Gemini 1.0 was announced on Dec. 6, 2023, and was built by Alphabet’s Google DeepMind business unit, which is focused on advanced AI research and development. Google co-founder Sergey Brin is credited with helping develop the Gemini large language models (LLMs), alongside other Google staff.
At its release, Gemini was the most advanced set of LLMs at Google, superseding the company’s Pathways Language Model (PaLM 2), which was released on May 10, 2023. As was the case with PaLM 2, Gemini is integrated into multiple Google technologies providing generative AI capabilities. Among the most visible user-facing examples of Gemini in action is the Google Bard AI chatbot, which was previously powered by PaLM 2.

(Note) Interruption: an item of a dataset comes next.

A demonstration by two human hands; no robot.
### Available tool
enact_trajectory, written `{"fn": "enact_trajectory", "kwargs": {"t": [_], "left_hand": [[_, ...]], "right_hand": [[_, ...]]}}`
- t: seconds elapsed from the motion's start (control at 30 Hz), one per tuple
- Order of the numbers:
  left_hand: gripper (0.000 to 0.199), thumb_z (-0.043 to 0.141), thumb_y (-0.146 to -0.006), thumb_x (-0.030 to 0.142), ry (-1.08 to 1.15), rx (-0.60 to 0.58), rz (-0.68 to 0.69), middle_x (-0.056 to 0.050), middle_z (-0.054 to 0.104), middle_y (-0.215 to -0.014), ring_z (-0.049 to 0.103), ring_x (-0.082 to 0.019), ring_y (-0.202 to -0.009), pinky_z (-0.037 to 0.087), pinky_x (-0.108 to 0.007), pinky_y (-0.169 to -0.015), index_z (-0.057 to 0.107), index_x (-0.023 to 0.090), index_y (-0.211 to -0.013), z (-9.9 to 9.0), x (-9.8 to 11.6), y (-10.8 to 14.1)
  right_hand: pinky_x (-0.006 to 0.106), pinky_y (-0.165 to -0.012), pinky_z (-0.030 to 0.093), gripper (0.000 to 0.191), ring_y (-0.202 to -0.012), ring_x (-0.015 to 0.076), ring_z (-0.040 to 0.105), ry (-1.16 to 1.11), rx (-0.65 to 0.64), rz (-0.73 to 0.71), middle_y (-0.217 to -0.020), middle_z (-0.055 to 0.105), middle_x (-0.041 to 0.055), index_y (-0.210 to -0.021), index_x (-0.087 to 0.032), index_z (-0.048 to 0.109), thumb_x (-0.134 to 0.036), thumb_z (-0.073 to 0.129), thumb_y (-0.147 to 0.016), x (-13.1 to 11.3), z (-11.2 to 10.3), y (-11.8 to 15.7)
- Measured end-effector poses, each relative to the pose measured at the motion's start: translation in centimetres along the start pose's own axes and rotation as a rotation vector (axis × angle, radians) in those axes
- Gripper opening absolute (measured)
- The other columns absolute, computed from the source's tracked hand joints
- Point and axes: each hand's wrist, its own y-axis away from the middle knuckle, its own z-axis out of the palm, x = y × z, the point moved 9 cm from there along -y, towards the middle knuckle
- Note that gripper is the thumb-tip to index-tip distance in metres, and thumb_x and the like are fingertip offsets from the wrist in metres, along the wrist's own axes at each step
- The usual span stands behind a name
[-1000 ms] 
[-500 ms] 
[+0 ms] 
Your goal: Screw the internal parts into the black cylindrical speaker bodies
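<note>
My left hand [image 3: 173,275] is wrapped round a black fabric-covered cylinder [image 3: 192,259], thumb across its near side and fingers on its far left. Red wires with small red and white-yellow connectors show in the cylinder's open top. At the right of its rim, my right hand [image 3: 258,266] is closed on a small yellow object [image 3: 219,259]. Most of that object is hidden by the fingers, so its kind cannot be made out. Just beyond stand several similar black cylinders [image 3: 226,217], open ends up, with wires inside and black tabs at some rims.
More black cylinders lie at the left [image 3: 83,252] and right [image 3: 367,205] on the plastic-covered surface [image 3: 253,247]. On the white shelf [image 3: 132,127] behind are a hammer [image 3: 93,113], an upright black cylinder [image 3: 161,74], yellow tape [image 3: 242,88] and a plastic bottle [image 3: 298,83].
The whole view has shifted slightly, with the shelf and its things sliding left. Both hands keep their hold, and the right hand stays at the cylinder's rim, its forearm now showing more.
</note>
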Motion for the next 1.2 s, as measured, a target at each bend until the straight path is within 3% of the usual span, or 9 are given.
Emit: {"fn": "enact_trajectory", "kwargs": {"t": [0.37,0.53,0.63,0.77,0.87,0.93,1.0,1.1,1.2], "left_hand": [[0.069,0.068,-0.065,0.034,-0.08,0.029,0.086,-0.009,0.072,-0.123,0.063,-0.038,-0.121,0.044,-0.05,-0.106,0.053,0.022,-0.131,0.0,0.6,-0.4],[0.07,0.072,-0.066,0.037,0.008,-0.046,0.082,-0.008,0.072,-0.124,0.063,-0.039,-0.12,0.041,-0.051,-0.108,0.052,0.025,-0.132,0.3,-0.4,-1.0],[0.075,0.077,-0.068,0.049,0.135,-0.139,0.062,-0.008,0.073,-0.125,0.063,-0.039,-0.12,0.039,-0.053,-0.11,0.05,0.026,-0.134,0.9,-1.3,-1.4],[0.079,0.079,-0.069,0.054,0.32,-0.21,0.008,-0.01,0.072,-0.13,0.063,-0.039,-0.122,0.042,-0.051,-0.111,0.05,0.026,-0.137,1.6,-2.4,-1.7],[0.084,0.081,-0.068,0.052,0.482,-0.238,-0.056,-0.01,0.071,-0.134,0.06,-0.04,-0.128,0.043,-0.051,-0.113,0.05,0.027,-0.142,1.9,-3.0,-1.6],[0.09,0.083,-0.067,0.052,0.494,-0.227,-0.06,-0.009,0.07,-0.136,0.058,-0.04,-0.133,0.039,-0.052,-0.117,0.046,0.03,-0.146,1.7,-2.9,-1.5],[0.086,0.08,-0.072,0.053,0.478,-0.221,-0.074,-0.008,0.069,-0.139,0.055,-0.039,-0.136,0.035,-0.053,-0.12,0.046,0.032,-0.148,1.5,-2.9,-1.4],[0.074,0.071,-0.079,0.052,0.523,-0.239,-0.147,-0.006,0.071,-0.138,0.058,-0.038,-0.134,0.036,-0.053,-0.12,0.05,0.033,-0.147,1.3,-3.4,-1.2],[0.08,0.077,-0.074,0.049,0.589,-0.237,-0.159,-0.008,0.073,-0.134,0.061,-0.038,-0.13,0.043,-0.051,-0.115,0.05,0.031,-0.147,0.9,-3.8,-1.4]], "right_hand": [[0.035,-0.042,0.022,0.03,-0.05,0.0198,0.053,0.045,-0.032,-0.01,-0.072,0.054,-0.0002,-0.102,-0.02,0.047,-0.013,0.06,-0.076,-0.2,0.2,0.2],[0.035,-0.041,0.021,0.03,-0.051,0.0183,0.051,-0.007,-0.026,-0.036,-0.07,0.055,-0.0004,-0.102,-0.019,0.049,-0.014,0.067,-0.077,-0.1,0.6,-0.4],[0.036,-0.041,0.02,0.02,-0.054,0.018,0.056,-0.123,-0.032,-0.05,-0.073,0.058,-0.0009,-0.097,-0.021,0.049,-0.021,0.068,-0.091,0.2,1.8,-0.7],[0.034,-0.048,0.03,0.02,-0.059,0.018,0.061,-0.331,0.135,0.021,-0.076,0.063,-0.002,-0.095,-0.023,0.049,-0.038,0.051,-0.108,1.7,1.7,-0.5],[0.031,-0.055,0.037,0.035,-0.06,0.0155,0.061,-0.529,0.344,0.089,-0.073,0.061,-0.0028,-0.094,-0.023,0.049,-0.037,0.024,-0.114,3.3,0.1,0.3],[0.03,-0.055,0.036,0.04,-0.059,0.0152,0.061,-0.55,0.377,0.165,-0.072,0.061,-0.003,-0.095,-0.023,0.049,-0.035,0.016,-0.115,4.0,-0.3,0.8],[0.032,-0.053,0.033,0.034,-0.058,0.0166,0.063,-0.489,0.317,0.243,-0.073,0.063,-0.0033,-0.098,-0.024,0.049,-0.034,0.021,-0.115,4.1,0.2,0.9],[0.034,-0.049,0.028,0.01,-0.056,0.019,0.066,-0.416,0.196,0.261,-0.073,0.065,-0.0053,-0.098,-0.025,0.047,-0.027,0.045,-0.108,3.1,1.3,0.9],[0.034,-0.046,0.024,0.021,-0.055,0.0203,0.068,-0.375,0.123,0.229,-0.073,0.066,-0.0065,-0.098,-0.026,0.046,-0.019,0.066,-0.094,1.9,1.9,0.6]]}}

Gemini integrates natural language processing capabilities, providing the ability to understand and process language, which is used to comprehend input queries, as well as data. It also has image understanding and recognition capabilities that enable the parsing of complex visuals, such as charts and figures, without the need for external optical character recognition (OCR).What Is Gemini Google? I hope its no more thought.
Table of Contents
What can Gemini do?
The Google Gemini models are capable of many tasks across multiple modalities, including text, image, audio and video understanding. The multimodal nature of Gemini also enables different modalities to be combined to understand and generate an output.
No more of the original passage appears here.